Commentant les horribles attentats perpétrés par des djihadistes barbares à Bruxelles et à Lahore, Toto l’effronté imagina une virée au Paradis où les grands prophètes, tous plus « cool » les uns que les autres, se la coulent douce. Arrivent les terroristes kamikazes de Bruxelles qui viennent frapper à la porte du Paradis afin de réclamer les vierges qui leur sont dues sans savoir que depuis l’arrivée de Wolinski (voir google) au jardin enchanté, elles ne sont plus aussi vierges qu’elles ne l’étaient. Devant le refus de les laisser entrer, une belle échauffourée s’ensuivit. Cabu, qui passait par là, s’adressant à leur prophète venu les rencontrer, lui demanda «dis-moi c’est toujours aussi dur d’être aimé par des cons ? ». Le prophète, lassé et désespéré de tous ces crimes commis en son nom, fit la moue, hocha la tête et se lamenta tout en s’éloignant. Jésus le prit dans ses bras et le consola.

Observant l’affaire Ghomeshi, Toto l’authentique s’est contenté, chose rare, d’être succinct, sans doute influencé par la pratique du « haiku » japonais qui a donné ceci : « Verdict : non coupable.
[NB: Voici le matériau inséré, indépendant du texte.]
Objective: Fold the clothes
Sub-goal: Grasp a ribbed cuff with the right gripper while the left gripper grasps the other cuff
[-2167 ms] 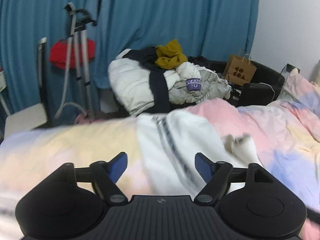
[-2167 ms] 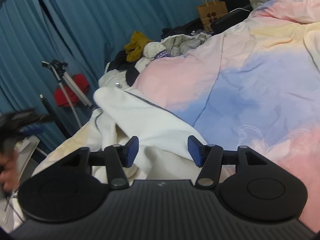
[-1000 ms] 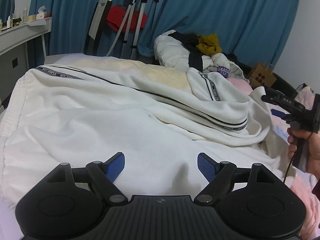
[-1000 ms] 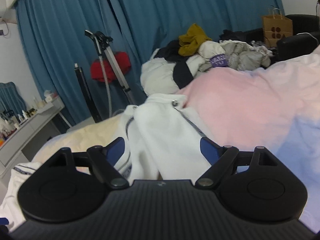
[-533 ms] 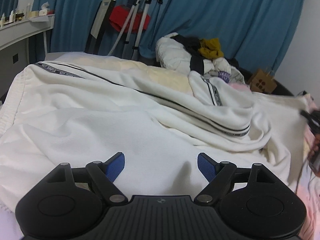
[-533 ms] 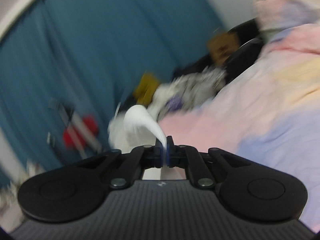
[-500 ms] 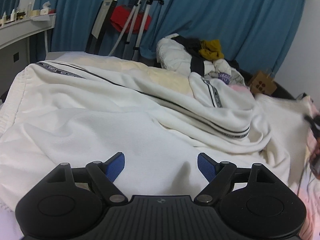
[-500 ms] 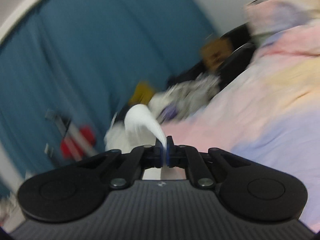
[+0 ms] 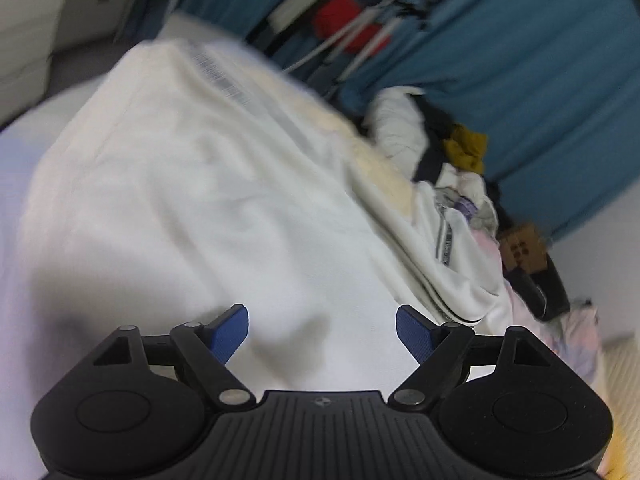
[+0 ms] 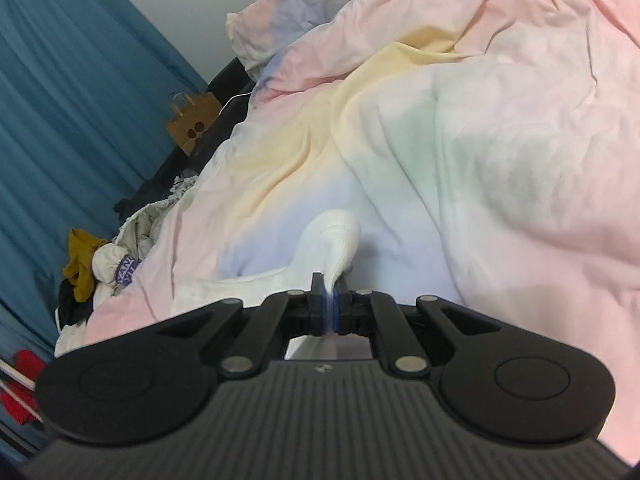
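Note:
A white garment (image 9: 208, 200) with a dark striped trim lies spread over the bed and fills most of the left wrist view. My left gripper (image 9: 322, 330) hovers just above its cloth, jaws wide apart and nothing between the blue pads (image 9: 230, 330). In the right wrist view my right gripper (image 10: 330, 306) is shut on a bunched end of the white garment (image 10: 334, 236), which sticks up past the pads over the pastel duvet (image 10: 500, 152).
A heap of other clothes (image 9: 452, 160) with a mustard piece lies at the bed's far side, also seen as the heap (image 10: 100, 264). Blue curtains (image 9: 540, 60) hang behind. A brown paper bag (image 10: 192, 124) and a black case stand by the bed. A metal stand with red cloth (image 9: 352, 32) is near the curtain.
The right gripper shut on the end of the white garment and swung it out over the duvet, rolling as it went. The left gripper rolled and shifted over the garment, still open.

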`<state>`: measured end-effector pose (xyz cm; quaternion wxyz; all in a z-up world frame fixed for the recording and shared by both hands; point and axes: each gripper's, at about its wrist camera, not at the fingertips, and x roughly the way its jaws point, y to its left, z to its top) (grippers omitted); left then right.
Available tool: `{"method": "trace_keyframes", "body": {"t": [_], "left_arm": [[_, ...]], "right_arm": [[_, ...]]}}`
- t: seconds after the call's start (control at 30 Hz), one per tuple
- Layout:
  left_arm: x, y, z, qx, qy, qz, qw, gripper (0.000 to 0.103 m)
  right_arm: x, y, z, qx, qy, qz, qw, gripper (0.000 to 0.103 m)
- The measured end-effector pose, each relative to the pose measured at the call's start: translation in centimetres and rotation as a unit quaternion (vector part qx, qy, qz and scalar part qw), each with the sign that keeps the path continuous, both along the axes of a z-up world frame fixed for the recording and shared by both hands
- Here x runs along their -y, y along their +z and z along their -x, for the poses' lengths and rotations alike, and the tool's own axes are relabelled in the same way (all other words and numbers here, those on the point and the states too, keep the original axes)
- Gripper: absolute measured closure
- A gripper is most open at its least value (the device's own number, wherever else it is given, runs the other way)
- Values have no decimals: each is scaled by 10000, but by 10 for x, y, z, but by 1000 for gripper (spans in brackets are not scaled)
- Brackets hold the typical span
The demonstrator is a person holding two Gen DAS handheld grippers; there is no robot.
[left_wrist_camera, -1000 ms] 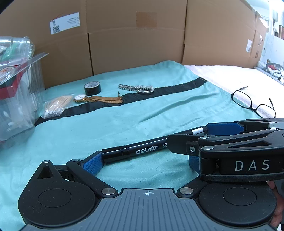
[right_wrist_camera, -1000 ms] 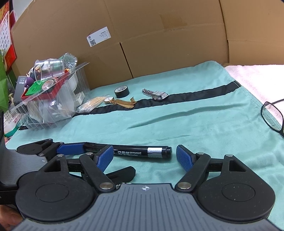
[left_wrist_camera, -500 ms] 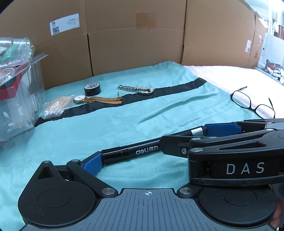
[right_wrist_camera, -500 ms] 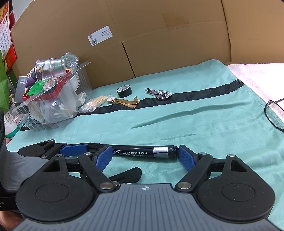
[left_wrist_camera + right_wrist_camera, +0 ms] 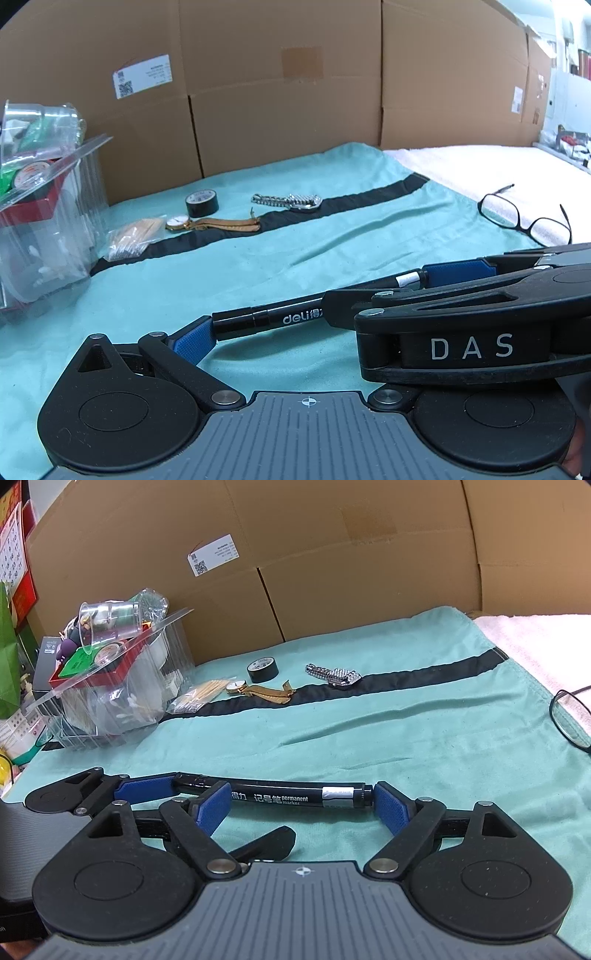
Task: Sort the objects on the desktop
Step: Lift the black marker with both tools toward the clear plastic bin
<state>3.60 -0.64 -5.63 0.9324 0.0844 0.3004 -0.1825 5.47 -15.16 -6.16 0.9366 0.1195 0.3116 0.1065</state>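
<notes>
Permanent marker (image 5: 266, 318) | left view: lies crosswise over teal cloth (image 5: 332, 243), cap end against left gripper's (image 5: 295, 332) visible blue pad; grip unclear | right view: marker (image 5: 291, 795) spans right gripper (image 5: 301, 805) pad to pad, jaws wide, tail end by right pad.
</notes>
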Motion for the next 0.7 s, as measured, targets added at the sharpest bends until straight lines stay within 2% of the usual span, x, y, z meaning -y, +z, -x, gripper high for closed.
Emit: {"method": "trace_keyframes", "body": {"t": [0.27,0.7], "left_arm": [[0,3,11,159,153,84,9997,0],[1,13,34,513,282,-68,9983,0]], "right_arm": [[-2,4,8,125,40,16,9999,16],[-6,9,22,297,67,-67,9995,15]]}}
Je me sens coupable, je croyais qu’il était coupable. Mea culpable ».

Au sujet de la visite de Barack Obama à Cuba, Toto l’emmerdeur s’en est tenu à ces lignes : « Fidel à sa promesse, le président des États-Unis s’est rendu à Cuba avec sa famille, mettant ainsi fin à une ridicule animosité, entre les deux pays, qui n’avait que trop duré ». Puis, de poursuivre, moqueur : « Les mauvaises langues prétendent que Barak Obama, avec sa famille, tenaient à visiter l’île avant la totale normalisation des relations, craignant un futur afflux insupportable de touristes américains vers Cuba la castriste. Sans oublier la possibilité que Donald Trump n’y bâtisse un hôtel de mauvais goût à la hauteur de sa mégalomanie ».

Apprenant le décès de Rob Ford, l’ancien maire de Toronto, Toto le blogueur sans pitié, auteur de publicité pour marque de véhicules tout-terrain, ne put s’empêcher d’écrire ceci, l’anglais étant son fort : « Ford wasn’t built to last » ou encore, plus irritant : « Rob Ford a craqué ».

La Première ministre de la Colombie-Britannique fit elle aussi les frais de son humour décapant lorsque Toto, le souffre-douleur, apprit, à sa grande stupeur, qu’afin de renflouer les caisses de son parti, Mme Christy Clark, je n’invente rien, était prête à octroyer des rencontres avec elle, en tête à tête, moyennant le versement d’une certaine somme d’argent qui peut varier selon la tête du client. Notre blogueur a saisi l’occasion pour rappeler que ce genre de commerce porte un nom bien spécifique connu de ceux qui fréquentent ou non les quartiers malfamés.

Sacré Toto, il n’en manque pas une pour se faire détester.

Bref rappel : tout cela a été écrit un 1er avril.